Problem details => Set down word for word each line from the start of the listing through the line that contains "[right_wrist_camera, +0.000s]", both included.

** Opening Source data block **

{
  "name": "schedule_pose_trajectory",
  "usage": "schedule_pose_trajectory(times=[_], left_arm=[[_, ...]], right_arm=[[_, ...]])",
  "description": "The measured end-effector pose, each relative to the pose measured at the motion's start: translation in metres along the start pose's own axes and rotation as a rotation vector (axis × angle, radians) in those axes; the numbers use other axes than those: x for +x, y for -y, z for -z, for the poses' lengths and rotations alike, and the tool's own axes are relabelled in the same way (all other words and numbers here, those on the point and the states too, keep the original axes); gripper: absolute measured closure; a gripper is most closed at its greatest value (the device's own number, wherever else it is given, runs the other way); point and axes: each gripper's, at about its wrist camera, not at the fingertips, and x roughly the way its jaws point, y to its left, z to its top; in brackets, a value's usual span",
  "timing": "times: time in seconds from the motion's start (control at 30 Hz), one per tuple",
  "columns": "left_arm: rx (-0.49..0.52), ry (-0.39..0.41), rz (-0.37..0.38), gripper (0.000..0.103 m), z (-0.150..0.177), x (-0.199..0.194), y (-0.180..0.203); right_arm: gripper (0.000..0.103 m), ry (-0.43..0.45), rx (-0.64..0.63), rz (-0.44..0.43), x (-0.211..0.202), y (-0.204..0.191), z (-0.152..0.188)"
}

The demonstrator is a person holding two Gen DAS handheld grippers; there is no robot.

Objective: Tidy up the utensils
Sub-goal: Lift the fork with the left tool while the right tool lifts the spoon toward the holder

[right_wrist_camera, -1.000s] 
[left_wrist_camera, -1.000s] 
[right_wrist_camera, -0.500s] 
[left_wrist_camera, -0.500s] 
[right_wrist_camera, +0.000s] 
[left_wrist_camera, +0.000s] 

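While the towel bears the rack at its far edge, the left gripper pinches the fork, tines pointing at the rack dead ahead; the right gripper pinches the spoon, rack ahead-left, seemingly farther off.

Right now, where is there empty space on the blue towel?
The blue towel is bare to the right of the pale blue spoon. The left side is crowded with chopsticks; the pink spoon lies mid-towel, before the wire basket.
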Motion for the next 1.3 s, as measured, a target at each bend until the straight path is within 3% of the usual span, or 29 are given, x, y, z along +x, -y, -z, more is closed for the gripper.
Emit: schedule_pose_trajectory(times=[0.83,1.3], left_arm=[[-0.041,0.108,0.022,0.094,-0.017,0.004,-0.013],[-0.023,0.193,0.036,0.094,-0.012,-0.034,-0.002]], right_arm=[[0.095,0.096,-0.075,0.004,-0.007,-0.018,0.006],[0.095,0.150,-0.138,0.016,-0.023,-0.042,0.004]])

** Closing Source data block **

Response to this exercise =>
{
  "name": "schedule_pose_trajectory",
  "usage": "schedule_pose_trajectory(times=[_], left_arm=[[_, ...]], right_arm=[[_, ...]])",
  "description": "The measured end-effector pose, each relative to the pose measured at the motion's start: translation in metres along the start pose's own axes and rotation as a rotation vector (axis × angle, radians) in those axes; the numbers use other axes than those: x for +x, y for -y, z for -z, for the poses' lengths and rotations alike, and the tool's own axes are relabelled in the same way (all other words and numbers here, those on the point and the states too, keep the original axes); gripper: absolute measured closure; a gripper is most closed at its greatest value (the device's own number, wherever else it is given, runs the other way); point and axes: each gripper's, at about its wrist camera, not at the fingertips, and x roughly the way its jaws point, y to its left, z to its top; in brackets, a value's usual span",
  "timing": "times: time in seconds from the motion's start (control at 30 Hz), one per tuple",
  "columns": "left_arm: rx (-0.49..0.52), ry (-0.39..0.41), rz (-0.37..0.38), gripper (0.000..0.103 m), z (-0.150..0.177), x (-0.199..0.194), y (-0.180..0.203); right_arm: gripper (0.000..0.103 m), ry (-0.43..0.45), rx (-0.64..0.63), rz (-0.44..0.43), x (-0.211..0.202), y (-0.204..0.191), z (-0.152..0.188)"
}

The demonstrator is a person holding two Gen DAS handheld grippers; there is no robot.

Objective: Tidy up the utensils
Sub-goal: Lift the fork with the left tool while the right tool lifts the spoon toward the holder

[right_wrist_camera, -1.000s] 
[left_wrist_camera, -1.000s] 
[right_wrist_camera, -0.500s] 
[left_wrist_camera, -0.500s] 
[right_wrist_camera, +0.000s] 

The required output has been given.